▶ _Task description_: Write the listing below out again exactly, though only as far as the line with "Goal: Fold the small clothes", which is included.

Provided material Block Start

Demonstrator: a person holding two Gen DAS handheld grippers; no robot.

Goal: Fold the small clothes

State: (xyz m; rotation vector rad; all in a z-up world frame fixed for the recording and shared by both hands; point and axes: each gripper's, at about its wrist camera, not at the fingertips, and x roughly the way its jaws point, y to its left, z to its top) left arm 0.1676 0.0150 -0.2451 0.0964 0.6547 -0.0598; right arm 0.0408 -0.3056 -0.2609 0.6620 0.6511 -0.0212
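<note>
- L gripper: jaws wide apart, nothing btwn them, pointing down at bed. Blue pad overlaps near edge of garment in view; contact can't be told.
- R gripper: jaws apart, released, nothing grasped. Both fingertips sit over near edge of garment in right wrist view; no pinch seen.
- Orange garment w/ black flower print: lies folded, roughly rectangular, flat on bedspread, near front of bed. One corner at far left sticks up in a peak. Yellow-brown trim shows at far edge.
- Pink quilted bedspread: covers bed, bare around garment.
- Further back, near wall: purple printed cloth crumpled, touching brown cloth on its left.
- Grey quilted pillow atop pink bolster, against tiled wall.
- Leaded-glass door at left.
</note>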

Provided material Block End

▶ _Response_:
Demonstrator: a person holding two Gen DAS handheld grippers; no robot.

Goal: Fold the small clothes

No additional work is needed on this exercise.